逆張り戦略の王道といえばRSI。さらにトレンド転換のシグナルとしてMACDを組み合わせると、ダマシを減らした精度の高いエントリーが狙えます。本記事では、yfinanceで取得した日足データを使い、RSI×MACDの逆張り戦略をPythonでバックテストする方法を、そのまま動くコードと一緒に紹介します。
戦略の設計
使用するインジケーターはRSI(14)とMACD(12,26,9)の2つ。シンプルなロジックは次の通りです。
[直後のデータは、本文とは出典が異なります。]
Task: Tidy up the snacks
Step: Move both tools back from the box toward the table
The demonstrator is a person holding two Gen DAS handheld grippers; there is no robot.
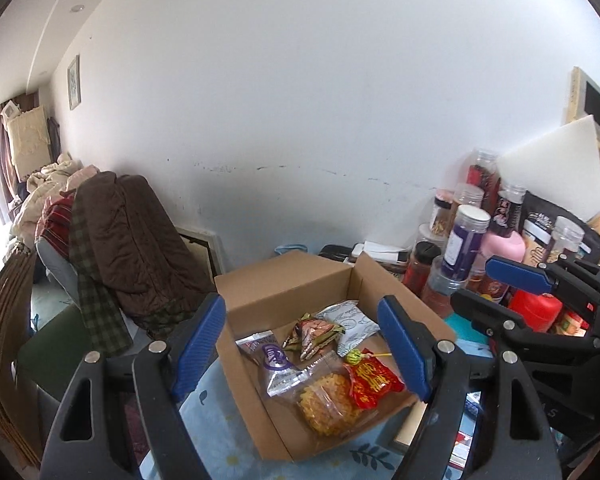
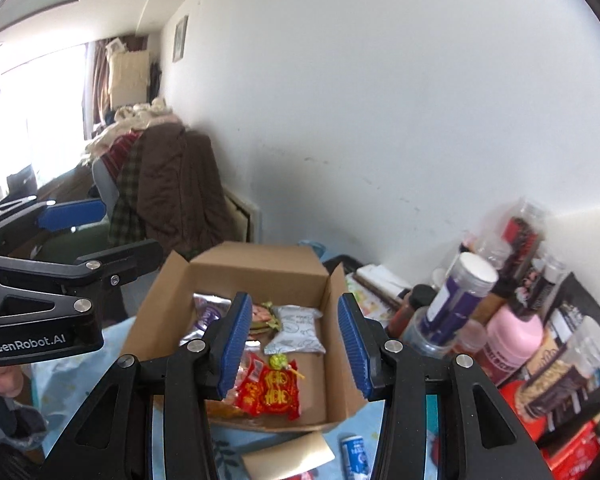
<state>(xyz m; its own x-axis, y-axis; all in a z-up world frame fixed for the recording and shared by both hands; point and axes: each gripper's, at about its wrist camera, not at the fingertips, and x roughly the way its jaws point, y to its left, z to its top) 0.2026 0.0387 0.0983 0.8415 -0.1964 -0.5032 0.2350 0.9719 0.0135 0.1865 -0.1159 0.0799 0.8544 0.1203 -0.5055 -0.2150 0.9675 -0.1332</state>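
Observation:
An open cardboard box [image 1: 284,276] [image 2: 256,264] stands on the blue floral tablecloth. It holds a red packet [image 1: 374,380] [image 2: 274,394], a green lollipop [image 1: 354,357] [image 2: 278,361], a bag of yellow crisps [image 1: 328,404], a purple-and-clear packet [image 1: 274,362], a white packet [image 1: 352,322] [image 2: 296,330] and small foil packets [image 1: 312,332]. My left gripper [image 1: 302,348] is open and empty, above the box's near side. My right gripper [image 2: 296,346] is open and empty over the box; it also shows in the left wrist view [image 1: 496,288].
Jars, bottles and snack bags crowd the table at the right [image 1: 464,240] [image 2: 512,332]. A small blue tube [image 2: 354,454] and a tan card [image 2: 288,456] lie in front of the box. A chair piled with clothes [image 1: 132,240] stands left. Flat cardboard is stacked at far left [image 1: 4,344].

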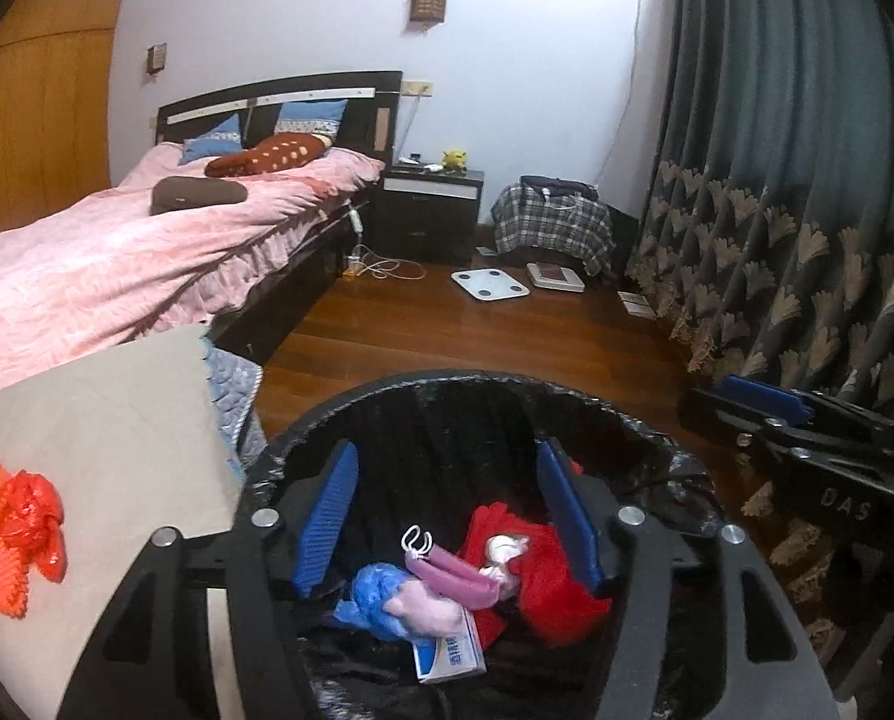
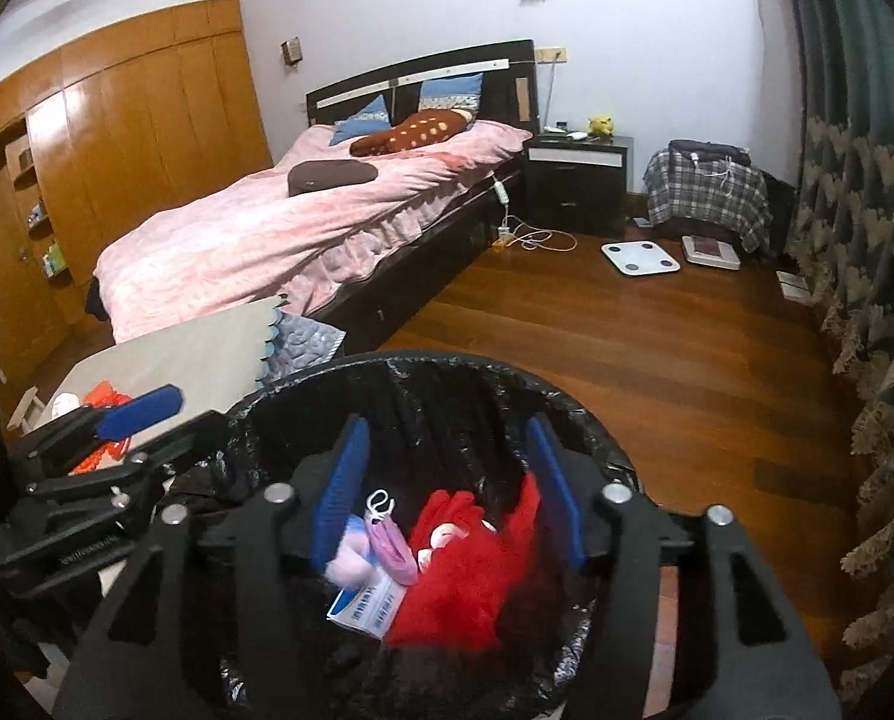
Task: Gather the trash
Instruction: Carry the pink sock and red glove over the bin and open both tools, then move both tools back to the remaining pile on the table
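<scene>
A round bin lined with a black bag (image 1: pixel 483 381) (image 2: pixel 423 363) stands on the floor below both grippers. Inside lie red trash (image 1: pixel 543 576) (image 2: pixel 471 570), a blue bag (image 1: pixel 375 594), pink pieces (image 1: pixel 441 570) (image 2: pixel 387 546) and a white-blue box (image 1: pixel 453 654) (image 2: pixel 363 606). My left gripper (image 1: pixel 447 516) is open and empty over the bin. My right gripper (image 2: pixel 447 486) is open and empty over the bin too. Red-orange plastic trash (image 1: pixel 21 522) (image 2: pixel 105 396) lies on the beige table (image 1: pixel 117 420) left of the bin.
A bed with a pink cover (image 2: pixel 279 222) stands behind the table. A nightstand (image 2: pixel 576 180), two scales (image 2: pixel 642 258) and a covered bundle (image 2: pixel 708 192) are on the wooden floor. A curtain (image 1: pixel 795 180) hangs on the right.
</scene>
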Action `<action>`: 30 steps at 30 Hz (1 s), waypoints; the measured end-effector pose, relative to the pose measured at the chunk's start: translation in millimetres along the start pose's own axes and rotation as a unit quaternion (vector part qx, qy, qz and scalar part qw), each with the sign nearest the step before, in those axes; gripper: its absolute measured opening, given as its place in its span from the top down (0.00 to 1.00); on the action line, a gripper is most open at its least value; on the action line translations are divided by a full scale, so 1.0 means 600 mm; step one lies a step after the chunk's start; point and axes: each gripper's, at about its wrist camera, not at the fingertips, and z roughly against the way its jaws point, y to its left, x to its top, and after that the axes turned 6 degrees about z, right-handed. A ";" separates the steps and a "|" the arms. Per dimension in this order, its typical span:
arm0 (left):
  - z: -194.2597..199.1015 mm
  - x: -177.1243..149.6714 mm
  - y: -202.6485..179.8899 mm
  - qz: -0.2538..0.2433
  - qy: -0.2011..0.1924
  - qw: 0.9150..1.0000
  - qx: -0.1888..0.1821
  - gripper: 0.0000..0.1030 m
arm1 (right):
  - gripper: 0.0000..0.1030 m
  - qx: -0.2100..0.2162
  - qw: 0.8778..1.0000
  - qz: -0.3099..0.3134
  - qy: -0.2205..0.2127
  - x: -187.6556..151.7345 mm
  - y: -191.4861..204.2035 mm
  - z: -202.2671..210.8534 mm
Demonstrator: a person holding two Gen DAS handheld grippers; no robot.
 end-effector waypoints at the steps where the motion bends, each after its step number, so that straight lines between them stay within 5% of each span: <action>1: 0.003 0.000 0.005 0.003 -0.002 1.000 0.003 0.38 | 0.31 -0.007 1.000 -0.003 -0.004 -0.001 -0.001 0.004; 4: 0.024 0.001 0.032 0.016 -0.018 0.999 0.030 0.27 | 0.08 -0.025 1.000 -0.005 -0.017 -0.003 0.002 0.013; 12: 0.092 -0.005 0.103 0.038 -0.047 0.994 0.095 0.07 | 0.05 -0.018 1.000 -0.003 -0.021 -0.006 0.026 0.028; 23: 0.177 -0.044 0.197 0.063 -0.059 0.983 0.162 0.06 | 0.05 0.037 0.999 0.021 -0.017 0.007 0.152 0.002; 30: 0.227 -0.058 0.282 0.085 -0.077 0.968 0.223 0.06 | 0.05 0.083 0.995 0.056 -0.021 0.038 0.267 -0.046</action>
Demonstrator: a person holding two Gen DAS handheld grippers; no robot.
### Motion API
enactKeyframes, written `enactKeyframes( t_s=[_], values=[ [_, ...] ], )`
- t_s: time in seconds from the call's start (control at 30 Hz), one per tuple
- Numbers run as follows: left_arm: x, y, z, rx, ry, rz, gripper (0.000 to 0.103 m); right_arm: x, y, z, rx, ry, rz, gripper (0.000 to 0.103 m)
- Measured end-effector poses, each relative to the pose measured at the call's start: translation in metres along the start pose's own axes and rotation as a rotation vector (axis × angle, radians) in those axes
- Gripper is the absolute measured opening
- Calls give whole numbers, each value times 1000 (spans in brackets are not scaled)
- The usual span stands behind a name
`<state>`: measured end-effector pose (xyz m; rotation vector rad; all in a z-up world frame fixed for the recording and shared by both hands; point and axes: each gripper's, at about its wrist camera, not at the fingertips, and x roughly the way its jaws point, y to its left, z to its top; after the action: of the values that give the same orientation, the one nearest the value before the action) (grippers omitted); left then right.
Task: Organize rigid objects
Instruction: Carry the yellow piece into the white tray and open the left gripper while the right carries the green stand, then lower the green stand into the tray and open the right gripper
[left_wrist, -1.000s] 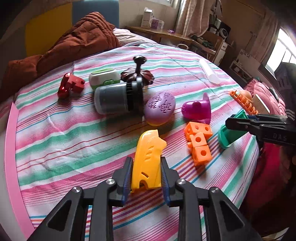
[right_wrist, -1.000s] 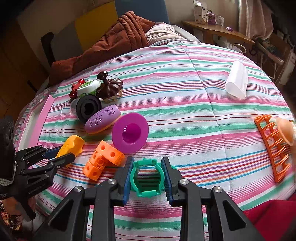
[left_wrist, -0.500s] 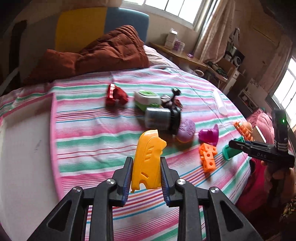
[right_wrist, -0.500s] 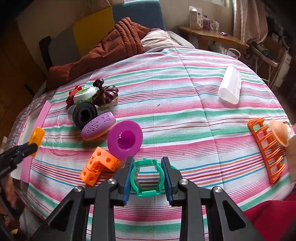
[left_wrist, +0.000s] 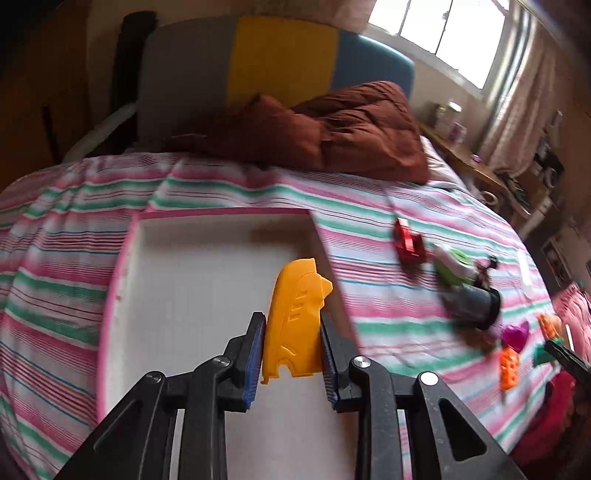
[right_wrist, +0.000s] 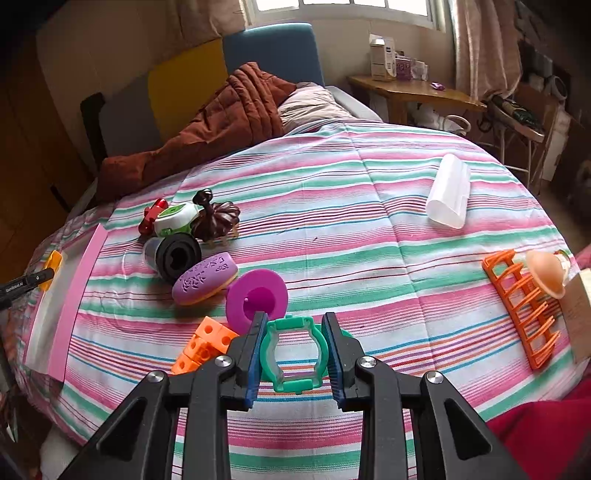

- エントリー(買い):RSIが30を下回り、かつMACDヒストグラムが前日比で上昇に転じたとき
- エグジット(売り):RSIが70を上回ったとき、または保有5営業日経過
なぜMACDを組み合わせるのか
RSI単独だと「売られすぎ」シグナルが連発し、下落トレンド中に何度もエントリーしてしまいます。MACDヒストグラムの転換を加えることで、勢いが反転したタイミングだけにエントリーを絞れる、というのがこの組み合わせの肝です。
Pythonコード
import yfinance as yf
import pandas as pd
import numpy as np
def rsi(series, period=14):
delta = series.diff()
gain = delta.where(delta > 0, 0).rolling(period).mean()
loss = (-delta.where(delta < 0, 0)).rolling(period).mean()
rs = gain / loss
return 100 - (100 / (1 + rs))
def macd_hist(series, fast=12, slow=26, signal=9):
ema_f = series.ewm(span=fast).mean()
ema_s = series.ewm(span=slow).mean()
macd_line = ema_f - ema_s
sig_line = macd_line.ewm(span=signal).mean()
return macd_line - sig_line
df = yf.download("^N225", period="2y", interval="1d", progress=False)
df["RSI"] = rsi(df["Close"])
df["HIST"] = macd_hist(df["Close"])
df["entry"] = (df["RSI"] < 30) & (df["HIST"] > df["HIST"].shift(1))
position, entry_price, hold = 0, 0, 0
returns = []
for i, row in df.iterrows():
if position == 0 and row["entry"]:
position, entry_price, hold = 1, row["Close"], 0
elif position == 1:
hold += 1
if row["RSI"] > 70 or hold >= 5:
returns.append((row["Close"] - entry_price) / entry_price)
position = 0
n = max(len(returns), 1)
print(f"トレード回数: {len(returns)}")
print(f"勝率: {sum(1 for r in returns if r>0)/n:.1%}")
print(f"平均リターン: {np.mean(returns):.2%}")
結果の見方
このコードを日経平均(^N225)の過去2年で実行すると、勝率が高いものの平均リターンが小さい「コツコツ型」の結果になりがちです。さらにstop-loss(損切り)や保有日数の最適化を加えることで、パラメータをチューニングできます。実運用に向けては手数料・スリッページの考慮も忘れずに。
応用のヒント
個別株に応用するなら、業種ごとにパラメータを変えるのが定番。たとえば値動きの荒い小型株はperiod=10、安定したディフェンシブ銘柄はperiod=21といった具合に、銘柄特性に合わせたチューニングが効果的です。
まとめ
RSIとMACDの組み合わせは、逆張り戦略のダマシを減らす定番テクニック。本記事のコードはそのまま貼り付けて動作確認できる構成にしてあるので、銘柄やパラメータを変えながら、自分なりの逆張りロジックを育ててみてください。バックテスト結果は実運用を保証するものではないので、必ず少額・デモ口座での検証から始めましょう。